Per Gonzalo Martner, economista, alleato di Boric, candidato senatore (non eletto), “è in atto in Cile il rafforzamento dell'estrema destra, anche se implica una grande battuta d'arresto per i diritti delle donne e della diversità, che i risultati del plebiscito costituzionale e dell'elezione della Convenzione ci hanno fatto pensare che fossero avanzati per restare”. E sebbene proponga anche un avanzamento nelle forme neoliberiste più estreme, “che consiste nell'abbassare le tasse per i più ricchi, indebolire le politiche sociali (compreso il mantenimento del sistema pensionistico AFP [Pension Fund Administrators]), privatizzare le poche aziende pubbliche esistenti (tra cui l'azienda statale del rame CODELCO), deregolamentare la legislazione del lavoro a favore dei datori di lavoro e ignorare la lotta al cambiamento climatico o la protezione dell'ambiente e degli animali”.

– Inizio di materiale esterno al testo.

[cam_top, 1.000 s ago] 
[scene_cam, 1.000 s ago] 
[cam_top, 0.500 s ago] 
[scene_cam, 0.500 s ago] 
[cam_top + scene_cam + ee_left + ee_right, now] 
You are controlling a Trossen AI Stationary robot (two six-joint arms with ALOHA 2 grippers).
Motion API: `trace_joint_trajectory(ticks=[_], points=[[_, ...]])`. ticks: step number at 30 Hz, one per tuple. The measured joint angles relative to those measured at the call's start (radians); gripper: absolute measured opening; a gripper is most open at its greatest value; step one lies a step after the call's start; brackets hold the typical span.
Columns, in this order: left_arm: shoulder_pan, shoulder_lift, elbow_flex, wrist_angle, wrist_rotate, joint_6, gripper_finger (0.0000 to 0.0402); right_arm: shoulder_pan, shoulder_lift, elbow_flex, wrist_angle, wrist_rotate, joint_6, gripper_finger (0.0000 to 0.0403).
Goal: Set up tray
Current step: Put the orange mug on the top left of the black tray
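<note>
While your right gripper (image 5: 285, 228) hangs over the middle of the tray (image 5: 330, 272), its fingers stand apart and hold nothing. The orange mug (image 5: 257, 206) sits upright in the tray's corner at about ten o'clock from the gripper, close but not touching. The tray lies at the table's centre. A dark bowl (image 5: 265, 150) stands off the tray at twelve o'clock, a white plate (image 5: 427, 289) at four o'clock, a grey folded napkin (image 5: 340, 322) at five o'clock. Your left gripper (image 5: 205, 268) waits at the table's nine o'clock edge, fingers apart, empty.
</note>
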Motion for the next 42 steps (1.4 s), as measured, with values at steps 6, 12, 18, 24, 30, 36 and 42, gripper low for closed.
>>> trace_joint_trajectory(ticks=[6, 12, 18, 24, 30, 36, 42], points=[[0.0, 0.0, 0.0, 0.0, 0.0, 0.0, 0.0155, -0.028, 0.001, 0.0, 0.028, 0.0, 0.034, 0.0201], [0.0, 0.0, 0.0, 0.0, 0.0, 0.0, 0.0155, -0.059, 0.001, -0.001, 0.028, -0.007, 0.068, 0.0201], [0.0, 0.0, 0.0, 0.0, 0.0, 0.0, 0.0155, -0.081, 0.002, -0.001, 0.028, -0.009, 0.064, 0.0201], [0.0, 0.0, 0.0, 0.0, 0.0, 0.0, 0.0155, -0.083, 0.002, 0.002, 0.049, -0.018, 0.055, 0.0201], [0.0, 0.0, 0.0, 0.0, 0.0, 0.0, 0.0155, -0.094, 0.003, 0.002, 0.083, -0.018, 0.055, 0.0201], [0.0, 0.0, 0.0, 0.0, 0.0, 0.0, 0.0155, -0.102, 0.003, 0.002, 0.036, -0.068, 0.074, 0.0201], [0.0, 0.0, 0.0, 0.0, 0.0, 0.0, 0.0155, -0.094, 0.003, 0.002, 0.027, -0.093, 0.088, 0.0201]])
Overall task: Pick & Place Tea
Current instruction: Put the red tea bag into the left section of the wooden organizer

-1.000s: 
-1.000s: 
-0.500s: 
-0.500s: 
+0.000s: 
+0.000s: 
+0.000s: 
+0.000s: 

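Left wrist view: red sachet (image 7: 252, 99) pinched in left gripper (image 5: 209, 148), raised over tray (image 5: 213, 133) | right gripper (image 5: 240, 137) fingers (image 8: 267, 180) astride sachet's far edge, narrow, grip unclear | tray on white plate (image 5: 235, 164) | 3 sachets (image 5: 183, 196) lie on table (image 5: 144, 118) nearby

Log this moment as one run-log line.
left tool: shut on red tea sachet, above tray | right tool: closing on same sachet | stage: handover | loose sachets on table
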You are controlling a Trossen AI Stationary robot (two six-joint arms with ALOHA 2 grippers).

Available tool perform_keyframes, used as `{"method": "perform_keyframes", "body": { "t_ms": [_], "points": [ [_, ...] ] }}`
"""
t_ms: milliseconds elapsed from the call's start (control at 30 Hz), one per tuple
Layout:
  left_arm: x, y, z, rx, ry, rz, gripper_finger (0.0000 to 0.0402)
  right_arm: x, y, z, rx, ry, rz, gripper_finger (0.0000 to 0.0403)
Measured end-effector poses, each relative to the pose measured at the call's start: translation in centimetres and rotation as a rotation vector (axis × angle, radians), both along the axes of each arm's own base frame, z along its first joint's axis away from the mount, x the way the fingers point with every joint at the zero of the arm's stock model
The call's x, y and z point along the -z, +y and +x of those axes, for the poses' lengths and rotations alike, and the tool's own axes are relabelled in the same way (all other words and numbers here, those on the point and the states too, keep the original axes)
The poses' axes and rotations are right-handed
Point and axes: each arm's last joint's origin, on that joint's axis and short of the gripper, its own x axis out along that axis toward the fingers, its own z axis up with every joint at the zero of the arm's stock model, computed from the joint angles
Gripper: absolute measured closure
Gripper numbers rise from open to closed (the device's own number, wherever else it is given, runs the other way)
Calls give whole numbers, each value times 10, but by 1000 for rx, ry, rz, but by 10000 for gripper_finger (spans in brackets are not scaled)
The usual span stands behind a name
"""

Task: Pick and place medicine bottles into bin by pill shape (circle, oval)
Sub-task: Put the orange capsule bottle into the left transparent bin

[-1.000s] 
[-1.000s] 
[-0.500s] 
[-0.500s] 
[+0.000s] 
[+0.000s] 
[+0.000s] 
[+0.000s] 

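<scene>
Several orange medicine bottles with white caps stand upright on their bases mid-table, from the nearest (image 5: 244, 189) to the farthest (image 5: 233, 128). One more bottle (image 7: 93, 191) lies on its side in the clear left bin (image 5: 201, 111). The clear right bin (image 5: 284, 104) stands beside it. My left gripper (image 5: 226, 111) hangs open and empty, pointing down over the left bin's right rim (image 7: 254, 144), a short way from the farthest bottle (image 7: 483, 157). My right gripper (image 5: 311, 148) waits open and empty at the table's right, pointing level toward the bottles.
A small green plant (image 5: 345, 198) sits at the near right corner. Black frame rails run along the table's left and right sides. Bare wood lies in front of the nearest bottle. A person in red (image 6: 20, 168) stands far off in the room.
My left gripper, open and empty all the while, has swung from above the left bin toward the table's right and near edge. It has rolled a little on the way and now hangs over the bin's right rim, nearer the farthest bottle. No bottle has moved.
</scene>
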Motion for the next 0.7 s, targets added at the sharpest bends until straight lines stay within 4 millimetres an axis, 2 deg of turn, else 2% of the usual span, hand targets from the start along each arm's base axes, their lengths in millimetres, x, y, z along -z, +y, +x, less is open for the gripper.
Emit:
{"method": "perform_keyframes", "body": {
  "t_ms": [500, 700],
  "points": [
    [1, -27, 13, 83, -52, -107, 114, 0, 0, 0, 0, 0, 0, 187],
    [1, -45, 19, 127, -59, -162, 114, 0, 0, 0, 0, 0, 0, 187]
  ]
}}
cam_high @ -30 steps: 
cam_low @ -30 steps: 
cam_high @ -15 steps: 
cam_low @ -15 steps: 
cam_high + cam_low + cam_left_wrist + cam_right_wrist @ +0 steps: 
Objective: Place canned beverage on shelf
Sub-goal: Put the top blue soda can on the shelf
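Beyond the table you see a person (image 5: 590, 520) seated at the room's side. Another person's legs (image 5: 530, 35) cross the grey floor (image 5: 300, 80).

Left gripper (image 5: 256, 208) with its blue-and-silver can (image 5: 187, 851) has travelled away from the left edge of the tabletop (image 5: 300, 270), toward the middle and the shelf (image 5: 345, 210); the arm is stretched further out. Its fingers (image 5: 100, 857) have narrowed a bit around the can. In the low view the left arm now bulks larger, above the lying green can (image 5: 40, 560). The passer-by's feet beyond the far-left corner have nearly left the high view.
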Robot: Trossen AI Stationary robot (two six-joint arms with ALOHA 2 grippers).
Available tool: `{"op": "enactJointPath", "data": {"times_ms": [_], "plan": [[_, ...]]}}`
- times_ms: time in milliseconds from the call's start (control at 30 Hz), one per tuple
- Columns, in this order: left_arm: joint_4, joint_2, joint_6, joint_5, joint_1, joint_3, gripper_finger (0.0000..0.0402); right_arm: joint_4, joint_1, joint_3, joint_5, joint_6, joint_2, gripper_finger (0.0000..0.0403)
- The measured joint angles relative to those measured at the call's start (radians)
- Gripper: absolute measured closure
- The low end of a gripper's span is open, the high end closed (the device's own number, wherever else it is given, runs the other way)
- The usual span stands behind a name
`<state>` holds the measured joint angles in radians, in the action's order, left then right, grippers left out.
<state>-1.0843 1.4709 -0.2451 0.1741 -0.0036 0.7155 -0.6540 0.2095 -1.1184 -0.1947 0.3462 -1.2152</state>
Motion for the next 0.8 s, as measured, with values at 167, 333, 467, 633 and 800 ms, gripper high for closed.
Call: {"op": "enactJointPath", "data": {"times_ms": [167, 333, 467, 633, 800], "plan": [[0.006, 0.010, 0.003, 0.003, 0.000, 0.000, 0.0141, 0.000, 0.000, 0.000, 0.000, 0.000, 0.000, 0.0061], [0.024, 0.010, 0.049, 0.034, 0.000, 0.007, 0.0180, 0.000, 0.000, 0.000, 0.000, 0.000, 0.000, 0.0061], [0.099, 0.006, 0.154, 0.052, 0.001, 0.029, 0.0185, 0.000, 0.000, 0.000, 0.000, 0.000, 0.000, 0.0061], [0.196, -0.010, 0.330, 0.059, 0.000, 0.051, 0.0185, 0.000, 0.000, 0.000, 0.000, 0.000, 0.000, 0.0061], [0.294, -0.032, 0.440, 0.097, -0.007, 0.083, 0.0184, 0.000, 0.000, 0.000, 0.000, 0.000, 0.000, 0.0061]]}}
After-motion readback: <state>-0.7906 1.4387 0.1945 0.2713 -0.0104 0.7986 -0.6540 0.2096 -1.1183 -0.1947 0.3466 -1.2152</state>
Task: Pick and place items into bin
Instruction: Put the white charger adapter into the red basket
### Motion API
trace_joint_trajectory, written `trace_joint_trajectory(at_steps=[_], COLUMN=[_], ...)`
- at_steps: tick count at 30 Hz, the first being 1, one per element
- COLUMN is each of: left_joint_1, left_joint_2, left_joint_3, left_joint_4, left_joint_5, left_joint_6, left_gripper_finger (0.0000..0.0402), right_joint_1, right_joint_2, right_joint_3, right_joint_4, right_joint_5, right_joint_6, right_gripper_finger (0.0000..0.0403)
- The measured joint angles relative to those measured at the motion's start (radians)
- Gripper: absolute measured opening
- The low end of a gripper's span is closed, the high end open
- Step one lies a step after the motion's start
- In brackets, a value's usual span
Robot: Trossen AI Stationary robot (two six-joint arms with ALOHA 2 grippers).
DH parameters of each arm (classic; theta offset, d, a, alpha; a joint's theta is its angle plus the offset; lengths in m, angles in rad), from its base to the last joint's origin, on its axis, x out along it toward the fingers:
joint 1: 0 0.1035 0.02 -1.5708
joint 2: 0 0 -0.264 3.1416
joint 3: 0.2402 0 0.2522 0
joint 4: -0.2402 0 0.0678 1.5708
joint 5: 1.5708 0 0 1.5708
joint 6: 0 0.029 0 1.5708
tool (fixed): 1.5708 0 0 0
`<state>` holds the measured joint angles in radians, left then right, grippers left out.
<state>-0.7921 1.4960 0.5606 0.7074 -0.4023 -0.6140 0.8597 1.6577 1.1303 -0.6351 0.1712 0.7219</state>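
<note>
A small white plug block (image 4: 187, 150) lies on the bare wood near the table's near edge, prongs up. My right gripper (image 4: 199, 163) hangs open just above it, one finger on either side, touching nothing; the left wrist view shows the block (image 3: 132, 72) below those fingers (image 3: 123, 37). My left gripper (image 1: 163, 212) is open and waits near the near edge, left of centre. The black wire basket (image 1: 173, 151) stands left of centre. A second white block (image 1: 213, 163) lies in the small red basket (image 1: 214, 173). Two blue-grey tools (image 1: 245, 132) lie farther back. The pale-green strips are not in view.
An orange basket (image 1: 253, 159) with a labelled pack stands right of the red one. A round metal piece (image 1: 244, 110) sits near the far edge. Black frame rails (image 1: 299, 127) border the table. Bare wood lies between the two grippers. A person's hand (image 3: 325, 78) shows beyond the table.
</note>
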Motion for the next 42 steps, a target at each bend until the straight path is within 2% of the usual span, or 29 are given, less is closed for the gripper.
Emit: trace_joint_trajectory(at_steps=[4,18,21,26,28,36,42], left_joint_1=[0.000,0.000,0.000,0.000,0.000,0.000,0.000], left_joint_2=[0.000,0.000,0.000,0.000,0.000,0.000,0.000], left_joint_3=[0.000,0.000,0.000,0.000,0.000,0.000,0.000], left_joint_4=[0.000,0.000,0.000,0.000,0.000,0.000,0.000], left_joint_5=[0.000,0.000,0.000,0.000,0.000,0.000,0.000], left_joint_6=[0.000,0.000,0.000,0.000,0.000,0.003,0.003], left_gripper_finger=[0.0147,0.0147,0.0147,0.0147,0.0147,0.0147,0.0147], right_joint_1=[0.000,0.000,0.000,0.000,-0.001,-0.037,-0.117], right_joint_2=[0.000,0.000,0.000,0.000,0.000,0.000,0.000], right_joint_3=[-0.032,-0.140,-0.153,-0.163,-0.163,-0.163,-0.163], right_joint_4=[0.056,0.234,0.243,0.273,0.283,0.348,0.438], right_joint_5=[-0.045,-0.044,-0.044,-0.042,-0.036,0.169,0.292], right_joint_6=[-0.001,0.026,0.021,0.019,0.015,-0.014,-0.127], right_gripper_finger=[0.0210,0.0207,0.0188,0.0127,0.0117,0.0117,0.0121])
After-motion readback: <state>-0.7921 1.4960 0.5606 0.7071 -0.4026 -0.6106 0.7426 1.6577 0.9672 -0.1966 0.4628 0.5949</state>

Ottobre o il “Risveglio Sociale”
Efrén Osorio, portavoce del partito Azione Umanista e presidente della Fondazione Moebius, ha fatto riferimento a quello che, per lui, è il “nocciolo della questione”: “per capire bene cosa è successo con il trionfo elettorale dell'estrema destra Kast, è necessario capire cosa accadde in quell'ottobre della cosiddetta irruzione o risveglio sociale”. Lo straripamento sociale dell'ottobre 2019 – racconta Osorio – “ha radunato nelle strade disoccupati e liberi professionisti, salariati e negozianti. C'erano i giovani indebitati dal CAE [Crédito com Aval do Estado] (un sistema di valutazione del costo dei crediti), gli adulti che non possono prendersi cura dei genitori malati e gli anziani che sopravvivono con misere pensioni, la diversità sessuale discriminata contro insieme agli imprenditori medi soffocati dalle banche”.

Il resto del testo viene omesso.